We will get the labels from the file path: `Data/PACS/sketch/horse/n02374451_597-3.png`

# Dataset

In [None]:
from torch.utils.data import Dataset
import torch
from pathlib import Path
from torchvision.io import read_image
from torchvision import transforms
import matplotlib.pyplot as plt
import numpy as np

class PACSDataset(Dataset):
    # Required
    def __init__(self, file_names, transform=None):
        """
        Args:
            file_names (list): list of file names for images of the dataset (train or test split).
            transform (callable, optional): Optional transform to be applied on a sample.
        """
        self.label_mapping = {"dog": 0,
                              "elephant": 1, 
                              "giraffe": 2, 
                              "guitar": 3, 
                              "horse": 4, 
                              "house": 5, 
                              "person": 6
                             }
    
        self.file_names = file_names
        self.transform = transform

    # Required   
    def __len__(self):
        pass
    
    # used to get label from file name
    def get_label(self, file_name):
       
        pass
    
    # Required
    def __getitem__(self, idx):
        if torch.is_tensor(idx):
            idx = idx.tolist()
        
        # get image name using idx
        
        # read image
        
        # convert to tensor
        
        # get label

        if self.transform:
            image = self.transform(image)
                    
        return (image, label)


### Some tips
1. Make sure images are float32
2. Make sure images are between 0 and 4

### Does it work?
It is always a good idea to test out a unit of code before integrating it into a larger piece of software.
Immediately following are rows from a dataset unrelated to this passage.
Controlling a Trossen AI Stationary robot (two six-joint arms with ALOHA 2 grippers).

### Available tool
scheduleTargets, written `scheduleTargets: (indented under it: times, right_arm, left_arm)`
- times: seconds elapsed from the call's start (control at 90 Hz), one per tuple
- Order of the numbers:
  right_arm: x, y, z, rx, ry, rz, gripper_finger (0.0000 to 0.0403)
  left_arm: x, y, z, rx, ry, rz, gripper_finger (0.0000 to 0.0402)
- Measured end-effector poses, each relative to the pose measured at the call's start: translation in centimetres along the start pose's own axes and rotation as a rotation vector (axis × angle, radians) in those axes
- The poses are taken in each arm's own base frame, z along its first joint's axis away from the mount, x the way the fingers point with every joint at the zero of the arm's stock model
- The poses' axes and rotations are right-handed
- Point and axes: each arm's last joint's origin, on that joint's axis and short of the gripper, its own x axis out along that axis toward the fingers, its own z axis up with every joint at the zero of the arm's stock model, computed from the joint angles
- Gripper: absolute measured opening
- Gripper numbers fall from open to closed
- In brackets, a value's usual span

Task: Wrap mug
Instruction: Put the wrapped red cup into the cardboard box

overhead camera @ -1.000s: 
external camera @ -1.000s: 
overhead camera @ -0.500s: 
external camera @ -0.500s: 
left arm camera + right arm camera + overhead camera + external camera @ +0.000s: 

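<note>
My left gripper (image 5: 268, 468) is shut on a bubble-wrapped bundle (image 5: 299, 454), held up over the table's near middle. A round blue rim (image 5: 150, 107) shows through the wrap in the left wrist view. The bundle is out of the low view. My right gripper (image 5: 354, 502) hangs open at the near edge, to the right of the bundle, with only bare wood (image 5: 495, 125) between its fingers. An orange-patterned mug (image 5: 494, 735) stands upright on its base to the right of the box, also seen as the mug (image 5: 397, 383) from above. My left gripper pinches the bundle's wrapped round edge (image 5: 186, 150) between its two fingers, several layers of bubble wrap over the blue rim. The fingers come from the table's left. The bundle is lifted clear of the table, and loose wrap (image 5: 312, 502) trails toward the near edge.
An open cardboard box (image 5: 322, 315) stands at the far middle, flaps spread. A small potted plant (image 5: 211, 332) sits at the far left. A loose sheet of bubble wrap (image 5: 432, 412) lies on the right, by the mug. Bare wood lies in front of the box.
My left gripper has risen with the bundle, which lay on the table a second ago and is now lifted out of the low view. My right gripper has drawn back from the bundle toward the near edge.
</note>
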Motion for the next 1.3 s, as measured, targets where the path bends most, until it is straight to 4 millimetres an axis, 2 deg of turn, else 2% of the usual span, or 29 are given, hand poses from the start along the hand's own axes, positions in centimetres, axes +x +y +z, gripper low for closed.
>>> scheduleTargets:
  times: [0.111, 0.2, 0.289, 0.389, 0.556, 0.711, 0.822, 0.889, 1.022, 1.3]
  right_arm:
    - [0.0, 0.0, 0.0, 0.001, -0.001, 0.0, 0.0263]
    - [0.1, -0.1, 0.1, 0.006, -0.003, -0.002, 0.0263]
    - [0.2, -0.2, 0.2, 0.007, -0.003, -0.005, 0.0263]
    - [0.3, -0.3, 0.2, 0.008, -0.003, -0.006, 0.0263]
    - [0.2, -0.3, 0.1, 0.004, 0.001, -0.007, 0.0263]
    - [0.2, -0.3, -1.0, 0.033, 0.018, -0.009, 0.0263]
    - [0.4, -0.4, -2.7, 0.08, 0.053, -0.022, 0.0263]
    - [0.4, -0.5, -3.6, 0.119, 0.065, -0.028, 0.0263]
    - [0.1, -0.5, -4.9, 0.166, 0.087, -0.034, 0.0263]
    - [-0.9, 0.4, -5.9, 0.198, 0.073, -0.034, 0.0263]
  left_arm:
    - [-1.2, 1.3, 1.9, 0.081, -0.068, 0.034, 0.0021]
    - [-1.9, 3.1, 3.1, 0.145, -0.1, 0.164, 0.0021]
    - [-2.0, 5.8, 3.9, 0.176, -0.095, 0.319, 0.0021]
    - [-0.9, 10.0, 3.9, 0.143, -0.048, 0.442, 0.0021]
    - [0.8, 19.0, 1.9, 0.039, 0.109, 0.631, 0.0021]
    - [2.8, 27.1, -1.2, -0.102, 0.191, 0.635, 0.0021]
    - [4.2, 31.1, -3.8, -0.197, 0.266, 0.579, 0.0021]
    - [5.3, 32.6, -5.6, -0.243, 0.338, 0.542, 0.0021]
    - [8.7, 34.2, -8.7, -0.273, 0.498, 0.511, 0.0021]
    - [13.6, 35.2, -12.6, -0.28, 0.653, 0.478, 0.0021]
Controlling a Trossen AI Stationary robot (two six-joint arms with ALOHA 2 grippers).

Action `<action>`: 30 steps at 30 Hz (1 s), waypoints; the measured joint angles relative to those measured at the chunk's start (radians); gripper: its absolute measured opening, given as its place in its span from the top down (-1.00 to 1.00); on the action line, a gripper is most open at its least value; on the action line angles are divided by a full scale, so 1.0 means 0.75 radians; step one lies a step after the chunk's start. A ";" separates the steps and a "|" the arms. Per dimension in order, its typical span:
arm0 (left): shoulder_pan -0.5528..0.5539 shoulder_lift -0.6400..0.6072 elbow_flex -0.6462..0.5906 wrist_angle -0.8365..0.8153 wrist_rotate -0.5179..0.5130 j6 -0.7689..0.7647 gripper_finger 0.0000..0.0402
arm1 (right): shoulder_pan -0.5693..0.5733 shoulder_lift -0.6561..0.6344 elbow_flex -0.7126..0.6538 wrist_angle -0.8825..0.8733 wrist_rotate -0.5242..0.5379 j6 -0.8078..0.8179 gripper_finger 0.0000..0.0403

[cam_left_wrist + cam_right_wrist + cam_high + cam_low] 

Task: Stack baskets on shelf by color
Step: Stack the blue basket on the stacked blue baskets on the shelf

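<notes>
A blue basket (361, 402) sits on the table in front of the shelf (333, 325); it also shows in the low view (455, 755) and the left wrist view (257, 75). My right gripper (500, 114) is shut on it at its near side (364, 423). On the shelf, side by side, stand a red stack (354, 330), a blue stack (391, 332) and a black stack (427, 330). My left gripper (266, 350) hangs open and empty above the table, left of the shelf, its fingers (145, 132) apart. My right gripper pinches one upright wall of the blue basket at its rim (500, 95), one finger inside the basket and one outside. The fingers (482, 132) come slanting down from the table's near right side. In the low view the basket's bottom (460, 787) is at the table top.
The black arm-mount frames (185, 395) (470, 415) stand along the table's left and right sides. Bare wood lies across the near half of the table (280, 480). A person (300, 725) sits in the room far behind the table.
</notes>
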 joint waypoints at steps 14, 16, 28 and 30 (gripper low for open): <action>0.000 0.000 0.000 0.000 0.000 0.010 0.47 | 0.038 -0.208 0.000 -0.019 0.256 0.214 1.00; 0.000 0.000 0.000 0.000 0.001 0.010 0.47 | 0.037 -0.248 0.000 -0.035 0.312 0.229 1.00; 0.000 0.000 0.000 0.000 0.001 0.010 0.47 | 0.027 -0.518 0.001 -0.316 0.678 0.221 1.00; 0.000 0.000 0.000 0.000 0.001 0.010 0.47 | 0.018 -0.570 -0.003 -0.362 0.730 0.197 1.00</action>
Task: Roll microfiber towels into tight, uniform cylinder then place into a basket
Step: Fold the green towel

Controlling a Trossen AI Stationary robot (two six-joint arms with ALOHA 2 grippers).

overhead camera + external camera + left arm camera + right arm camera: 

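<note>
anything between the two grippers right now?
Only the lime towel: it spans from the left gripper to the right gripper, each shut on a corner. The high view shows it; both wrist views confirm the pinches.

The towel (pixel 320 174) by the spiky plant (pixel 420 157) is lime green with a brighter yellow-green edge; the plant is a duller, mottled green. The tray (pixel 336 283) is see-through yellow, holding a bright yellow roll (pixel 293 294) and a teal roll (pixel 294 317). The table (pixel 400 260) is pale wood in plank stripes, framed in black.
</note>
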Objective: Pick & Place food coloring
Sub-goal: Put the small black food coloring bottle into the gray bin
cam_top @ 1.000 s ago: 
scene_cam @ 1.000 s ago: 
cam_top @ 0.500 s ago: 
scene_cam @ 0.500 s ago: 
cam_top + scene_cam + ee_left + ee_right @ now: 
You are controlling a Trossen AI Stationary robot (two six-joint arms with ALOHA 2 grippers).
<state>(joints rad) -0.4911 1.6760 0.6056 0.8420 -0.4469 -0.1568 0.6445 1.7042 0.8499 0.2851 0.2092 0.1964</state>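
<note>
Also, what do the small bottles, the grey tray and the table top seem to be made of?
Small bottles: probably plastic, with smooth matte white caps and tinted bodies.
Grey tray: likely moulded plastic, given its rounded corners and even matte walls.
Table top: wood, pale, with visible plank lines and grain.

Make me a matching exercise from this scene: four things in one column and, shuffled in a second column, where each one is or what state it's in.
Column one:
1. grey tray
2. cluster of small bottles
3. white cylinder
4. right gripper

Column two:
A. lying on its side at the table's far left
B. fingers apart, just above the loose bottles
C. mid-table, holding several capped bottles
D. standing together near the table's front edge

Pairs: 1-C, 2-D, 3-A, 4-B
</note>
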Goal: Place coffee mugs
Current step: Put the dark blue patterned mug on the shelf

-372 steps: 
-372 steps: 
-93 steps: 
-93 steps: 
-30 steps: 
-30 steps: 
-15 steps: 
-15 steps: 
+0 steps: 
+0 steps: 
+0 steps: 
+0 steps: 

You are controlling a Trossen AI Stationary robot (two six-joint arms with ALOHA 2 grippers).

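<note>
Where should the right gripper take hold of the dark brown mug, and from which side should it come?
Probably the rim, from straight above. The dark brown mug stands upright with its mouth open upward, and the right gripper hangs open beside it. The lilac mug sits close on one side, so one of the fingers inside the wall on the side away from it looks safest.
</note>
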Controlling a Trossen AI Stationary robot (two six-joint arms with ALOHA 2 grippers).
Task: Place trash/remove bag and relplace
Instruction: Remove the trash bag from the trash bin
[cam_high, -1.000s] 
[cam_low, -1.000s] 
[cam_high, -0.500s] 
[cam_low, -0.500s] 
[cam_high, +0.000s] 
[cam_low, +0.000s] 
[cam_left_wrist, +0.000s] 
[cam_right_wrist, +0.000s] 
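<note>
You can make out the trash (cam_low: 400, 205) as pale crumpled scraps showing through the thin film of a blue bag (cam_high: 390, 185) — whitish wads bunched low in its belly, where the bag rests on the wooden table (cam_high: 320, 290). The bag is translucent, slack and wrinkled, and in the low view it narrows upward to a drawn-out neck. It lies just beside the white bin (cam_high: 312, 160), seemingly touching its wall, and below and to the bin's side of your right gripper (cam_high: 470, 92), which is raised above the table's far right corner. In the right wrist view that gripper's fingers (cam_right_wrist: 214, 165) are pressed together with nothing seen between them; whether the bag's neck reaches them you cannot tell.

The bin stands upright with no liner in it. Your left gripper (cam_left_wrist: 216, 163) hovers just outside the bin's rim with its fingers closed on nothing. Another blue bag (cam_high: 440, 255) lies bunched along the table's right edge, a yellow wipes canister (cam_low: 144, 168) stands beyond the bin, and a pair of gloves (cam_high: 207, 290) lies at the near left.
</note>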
In our case we want to test the dataset before using it to train models. It is possible that low model performance can be due to bad input (corrupted images, incorrect encodings used, or blank images due to error in transformations, incorrect labels).

One way to informally test a Dataset  is to visualise random samples. We will use the utility function defined at the top of the notebook for this purpose. 

In [None]:
# read files from train_files

# instantiate PACSDAtaset

In [None]:
# label mapping used for plotting
label_mapping = {0: "dog", 1: "elephant", 2: "giraffe", 3:"guitar", 4: "horse", 5:"house", 6: "person"}
plot_dataset(training_data, label_mapping)

## Dataloader
When iterating through a DataSet, we have to do it one sample at a time. However, we want to train with something like mini-batch gradient descent so we need access to mini-batches during training. 

In [None]:
from torch.utils.data import DataLoader
train_dataloader = DataLoader(training_data, batch_size=9, shuffle=True)


In [None]:
# show sizes for a single batch
image_batch, label_batch = next(iter(train_dataloader))

In [None]:
def plot_dataloader(image_batch, label_batch, label_mapping):
    figure = plt.figure(figsize=(10, 10))
    cols, rows = 3, 3
    for i, image in enumerate(image_batch):
        img, label = image, label_batch[i]
        img = img.numpy()
        img = np.transpose(img, (1, 2, 0))
        figure.add_subplot(rows, cols, i+1)
        plt.title(label_mapping[int(label)])
        plt.axis("off")
        plt.imshow(img.squeeze())
    plt.show()

In [None]:
plot_dataloader(image_batch, label_batch, label_mapping)